Jemele Hill bucks the conventional wisdom that ‘politics and sports don’t mix’

Detroit native, author and sportscaster returns to Michigan for her book tour

By: - November 17, 2022 10:38 am

Jemele Hill in Detroit on Nov. 16, 2022 | Ken Coleman

During a public interview session at the Detroit Public Library this week, former ESPN SportsCenter co-host Jemele Hill, who’s now a magazine writer and podcaster, said that sports and politics have a natural tie. 

“There are some people who say, ‘politics and sports don’t mix.’ … To me, everything is politics,” said Hill, a Detroit native who reported for the Detroit Free Press from 1999 to 2005. 

ESPN commentator, former National Basketball Association player and fellow Detroiter Jalen Rose appeared with Hill and served as an interviewer during the two-hour event Wednesday that included a book signing. 

Hill’s swing through Michigan this week was to promote her book, “Uphill: A memoir.” On Tuesday, Hill visited her alma maters: Michigan State University, where she earned a bachelor’s degree in journalism, and Detroit’s Mumford High School, whose auditorium was named in her honor in 2018.  

In the book, Hill, who is African American, writes about her experiences growing up in Detroit, attending MSU and her decision to call GOP former President Donald Trump a “white supremacist” while working at ESPN, which led to her eventually leaving the network.

Jemele Hill and Jalen Rose in Detroit on Nov. 16, 2022 | Ken Coleman

“Donald Trump is a white supremacist who has largely surrounded himself w/ other white supremacists,” Hill tweeted in September 2017 a comment about Trump, who was president at the time. 

“Trump is the most ignorant, offensive president of my lifetime. His rise is a direct result of white supremacy.

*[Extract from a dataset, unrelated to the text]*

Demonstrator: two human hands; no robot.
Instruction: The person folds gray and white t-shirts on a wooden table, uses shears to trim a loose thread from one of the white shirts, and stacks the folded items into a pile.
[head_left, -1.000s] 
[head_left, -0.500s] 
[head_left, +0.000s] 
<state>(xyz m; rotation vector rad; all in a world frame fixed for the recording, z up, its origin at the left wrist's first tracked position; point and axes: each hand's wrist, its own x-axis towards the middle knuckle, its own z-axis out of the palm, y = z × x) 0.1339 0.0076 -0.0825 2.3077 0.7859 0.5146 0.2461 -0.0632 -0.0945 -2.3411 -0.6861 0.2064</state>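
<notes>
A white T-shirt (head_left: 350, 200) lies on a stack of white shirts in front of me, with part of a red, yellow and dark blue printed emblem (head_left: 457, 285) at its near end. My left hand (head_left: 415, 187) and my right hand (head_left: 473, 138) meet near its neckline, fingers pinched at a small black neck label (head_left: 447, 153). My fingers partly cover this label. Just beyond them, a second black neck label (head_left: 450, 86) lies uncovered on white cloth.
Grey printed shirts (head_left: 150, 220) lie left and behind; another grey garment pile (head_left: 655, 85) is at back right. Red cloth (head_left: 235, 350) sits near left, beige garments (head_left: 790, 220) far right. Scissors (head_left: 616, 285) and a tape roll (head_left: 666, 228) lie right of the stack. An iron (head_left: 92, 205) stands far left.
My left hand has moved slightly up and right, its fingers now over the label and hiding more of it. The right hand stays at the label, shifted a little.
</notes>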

Period,” wrote Hill in another tweet that week.    

The former president received about 18% of the African American male vote and only 4% of the Black female vote in 2016, according to exit polls, published by NBC News in 2020. He has a long record of racist remarks, reportedly referring to Haiti and African nations as “shithole countries” during a meeting with a bipartisan group of senators at the White House, a Democratic aide briefed on the meeting told NBC News in early 2018. 

“I was keenly aware that a deeper and larger struggle was taking place in this country,” Hill writes in the memoir. “Black people were fighting every damn day for survival, freedom, and empowerment.”

Trump criticized Hill after her comment and then-White House Press Secretary Sarah Huckabee Sanders at the time suggested that Hill’s comment about Trump should be a “fireable offense.”

“I think that is one of the more outrageous comments that anyone could make,” Sanders said. “It is certainly something that I think would be a fireable offense by ESPN.”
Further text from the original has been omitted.